### EXERCISE DIRECTIONS
When you reach the line containing "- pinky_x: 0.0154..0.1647" in the entries below, begin reproducing lines exactly, and stop once the line containing "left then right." is done.

### DATA EXCERPTS
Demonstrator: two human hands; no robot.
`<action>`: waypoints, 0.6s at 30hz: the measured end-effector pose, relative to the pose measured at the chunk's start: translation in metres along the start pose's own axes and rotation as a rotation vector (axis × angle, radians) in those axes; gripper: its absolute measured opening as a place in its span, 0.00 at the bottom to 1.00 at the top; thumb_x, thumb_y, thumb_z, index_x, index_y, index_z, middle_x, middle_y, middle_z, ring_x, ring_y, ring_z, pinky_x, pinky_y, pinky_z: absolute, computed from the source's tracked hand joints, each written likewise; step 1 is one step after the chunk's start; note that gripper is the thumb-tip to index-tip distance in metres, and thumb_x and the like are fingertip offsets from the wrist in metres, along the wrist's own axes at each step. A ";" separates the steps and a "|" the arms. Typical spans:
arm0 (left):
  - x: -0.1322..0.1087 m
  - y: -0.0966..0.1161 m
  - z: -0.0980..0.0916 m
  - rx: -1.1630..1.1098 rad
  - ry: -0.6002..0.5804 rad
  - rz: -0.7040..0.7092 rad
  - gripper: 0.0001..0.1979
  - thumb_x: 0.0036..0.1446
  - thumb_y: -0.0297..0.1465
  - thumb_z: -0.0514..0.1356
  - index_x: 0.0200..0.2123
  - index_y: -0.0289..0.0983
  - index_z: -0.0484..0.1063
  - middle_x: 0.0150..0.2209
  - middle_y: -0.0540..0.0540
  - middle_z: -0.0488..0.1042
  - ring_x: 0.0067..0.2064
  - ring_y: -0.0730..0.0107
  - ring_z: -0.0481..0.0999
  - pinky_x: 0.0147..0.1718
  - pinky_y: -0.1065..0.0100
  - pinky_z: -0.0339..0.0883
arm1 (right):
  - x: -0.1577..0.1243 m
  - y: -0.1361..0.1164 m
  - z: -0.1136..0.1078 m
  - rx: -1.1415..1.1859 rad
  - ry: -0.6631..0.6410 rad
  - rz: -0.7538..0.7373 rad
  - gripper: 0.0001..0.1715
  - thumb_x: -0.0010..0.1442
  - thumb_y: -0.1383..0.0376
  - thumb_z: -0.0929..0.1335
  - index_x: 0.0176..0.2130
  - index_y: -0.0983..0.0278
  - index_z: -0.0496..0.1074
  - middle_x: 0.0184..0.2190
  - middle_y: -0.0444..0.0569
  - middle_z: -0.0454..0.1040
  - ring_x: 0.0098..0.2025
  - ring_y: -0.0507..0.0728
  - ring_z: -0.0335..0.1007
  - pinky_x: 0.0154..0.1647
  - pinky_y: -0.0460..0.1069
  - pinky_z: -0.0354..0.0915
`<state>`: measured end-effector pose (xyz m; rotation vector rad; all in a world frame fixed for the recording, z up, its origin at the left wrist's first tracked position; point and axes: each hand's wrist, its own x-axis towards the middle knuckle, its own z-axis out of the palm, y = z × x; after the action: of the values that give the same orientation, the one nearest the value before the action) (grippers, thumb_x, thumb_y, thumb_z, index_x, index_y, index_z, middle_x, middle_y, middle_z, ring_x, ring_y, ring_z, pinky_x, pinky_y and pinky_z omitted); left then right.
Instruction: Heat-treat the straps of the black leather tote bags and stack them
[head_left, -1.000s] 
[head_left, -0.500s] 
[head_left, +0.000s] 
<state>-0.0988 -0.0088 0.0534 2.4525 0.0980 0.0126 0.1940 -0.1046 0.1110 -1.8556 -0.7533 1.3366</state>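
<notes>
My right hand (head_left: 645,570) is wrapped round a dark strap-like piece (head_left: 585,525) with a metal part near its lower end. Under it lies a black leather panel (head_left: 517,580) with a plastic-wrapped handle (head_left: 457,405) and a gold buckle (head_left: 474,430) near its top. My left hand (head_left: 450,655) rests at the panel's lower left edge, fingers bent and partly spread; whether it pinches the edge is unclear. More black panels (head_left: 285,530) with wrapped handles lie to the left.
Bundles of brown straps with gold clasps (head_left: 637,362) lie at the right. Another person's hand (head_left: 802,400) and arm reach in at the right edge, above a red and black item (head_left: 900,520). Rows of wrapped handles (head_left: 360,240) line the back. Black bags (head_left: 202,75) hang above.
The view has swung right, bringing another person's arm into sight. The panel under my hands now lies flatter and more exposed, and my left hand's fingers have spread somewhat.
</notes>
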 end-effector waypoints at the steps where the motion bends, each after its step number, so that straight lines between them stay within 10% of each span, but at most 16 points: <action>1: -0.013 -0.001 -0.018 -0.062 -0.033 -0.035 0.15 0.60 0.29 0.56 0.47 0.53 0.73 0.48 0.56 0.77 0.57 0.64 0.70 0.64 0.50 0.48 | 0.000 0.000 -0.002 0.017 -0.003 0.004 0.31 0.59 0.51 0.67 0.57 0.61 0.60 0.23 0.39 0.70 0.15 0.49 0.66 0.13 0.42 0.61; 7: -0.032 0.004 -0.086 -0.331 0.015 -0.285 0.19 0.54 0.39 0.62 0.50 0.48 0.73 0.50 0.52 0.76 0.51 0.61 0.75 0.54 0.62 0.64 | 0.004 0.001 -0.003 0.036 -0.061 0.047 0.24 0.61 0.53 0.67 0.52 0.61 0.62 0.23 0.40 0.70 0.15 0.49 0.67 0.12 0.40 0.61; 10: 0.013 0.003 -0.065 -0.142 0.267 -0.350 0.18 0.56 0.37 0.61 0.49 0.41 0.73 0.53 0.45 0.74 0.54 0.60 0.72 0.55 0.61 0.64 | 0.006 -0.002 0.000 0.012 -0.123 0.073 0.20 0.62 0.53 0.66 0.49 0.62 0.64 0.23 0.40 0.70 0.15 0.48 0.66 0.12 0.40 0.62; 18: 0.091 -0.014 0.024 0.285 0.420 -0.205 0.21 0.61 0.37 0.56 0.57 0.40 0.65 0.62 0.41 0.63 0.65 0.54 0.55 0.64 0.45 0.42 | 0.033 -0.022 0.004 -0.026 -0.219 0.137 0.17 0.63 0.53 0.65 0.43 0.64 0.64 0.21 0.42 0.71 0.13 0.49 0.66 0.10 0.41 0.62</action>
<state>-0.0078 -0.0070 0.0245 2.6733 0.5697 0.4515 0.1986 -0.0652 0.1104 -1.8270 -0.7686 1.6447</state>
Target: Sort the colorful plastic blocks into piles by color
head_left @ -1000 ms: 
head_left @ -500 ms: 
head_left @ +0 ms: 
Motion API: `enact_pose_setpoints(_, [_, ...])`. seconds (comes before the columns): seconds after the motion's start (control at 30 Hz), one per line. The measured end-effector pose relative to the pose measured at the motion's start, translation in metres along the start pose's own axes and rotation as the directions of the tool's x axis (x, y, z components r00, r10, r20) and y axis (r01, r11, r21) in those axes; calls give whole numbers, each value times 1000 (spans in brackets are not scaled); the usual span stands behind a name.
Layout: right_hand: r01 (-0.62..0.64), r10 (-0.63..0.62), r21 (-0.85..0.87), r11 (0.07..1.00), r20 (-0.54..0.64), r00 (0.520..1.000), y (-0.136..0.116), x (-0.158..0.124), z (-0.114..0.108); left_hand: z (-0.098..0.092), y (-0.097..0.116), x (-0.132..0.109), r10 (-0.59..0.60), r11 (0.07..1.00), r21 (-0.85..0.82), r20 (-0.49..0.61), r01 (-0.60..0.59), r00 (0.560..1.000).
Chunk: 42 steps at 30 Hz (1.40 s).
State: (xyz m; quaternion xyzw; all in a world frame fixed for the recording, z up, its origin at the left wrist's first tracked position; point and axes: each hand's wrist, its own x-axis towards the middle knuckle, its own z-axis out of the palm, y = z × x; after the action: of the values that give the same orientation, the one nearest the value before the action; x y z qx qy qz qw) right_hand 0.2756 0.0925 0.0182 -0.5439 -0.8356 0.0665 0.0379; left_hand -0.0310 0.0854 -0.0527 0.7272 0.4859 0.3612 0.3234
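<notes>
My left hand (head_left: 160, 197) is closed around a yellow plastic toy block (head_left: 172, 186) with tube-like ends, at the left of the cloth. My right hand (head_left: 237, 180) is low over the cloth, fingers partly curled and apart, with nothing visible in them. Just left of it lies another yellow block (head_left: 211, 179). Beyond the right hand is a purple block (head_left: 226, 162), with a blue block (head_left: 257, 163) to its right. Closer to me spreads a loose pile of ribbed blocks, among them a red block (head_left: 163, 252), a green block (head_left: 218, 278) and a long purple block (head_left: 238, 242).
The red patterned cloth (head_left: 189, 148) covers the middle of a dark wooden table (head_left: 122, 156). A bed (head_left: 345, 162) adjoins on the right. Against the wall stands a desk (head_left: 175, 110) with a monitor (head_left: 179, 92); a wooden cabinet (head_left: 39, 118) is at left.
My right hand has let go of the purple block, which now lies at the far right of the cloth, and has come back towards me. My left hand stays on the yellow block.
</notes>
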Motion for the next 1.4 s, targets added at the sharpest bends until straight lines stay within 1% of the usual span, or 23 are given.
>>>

### TASK RESULT
  - pinky_x: 0.0154..0.1647
  - pinky_y: -0.0460..0.1069
  - pinky_z: -0.0354..0.0915
`<state>`: measured end-effector pose (xyz m; rotation vector rad; all in a world frame fixed for the recording, z up, its origin at the left wrist's first tracked position; point and axes: each hand's wrist, its own x-axis towards the middle knuckle, its own z-axis out of the palm, y = z × x; after the action: of the values that give the same orientation, the one nearest the value before the action) (grippers, thumb_x, thumb_y, thumb_z, index_x, index_y, index_z, middle_x, middle_y, middle_z, ring_x, ring_y, ring_z, pinky_x, pinky_y and pinky_z omitted); left then right.

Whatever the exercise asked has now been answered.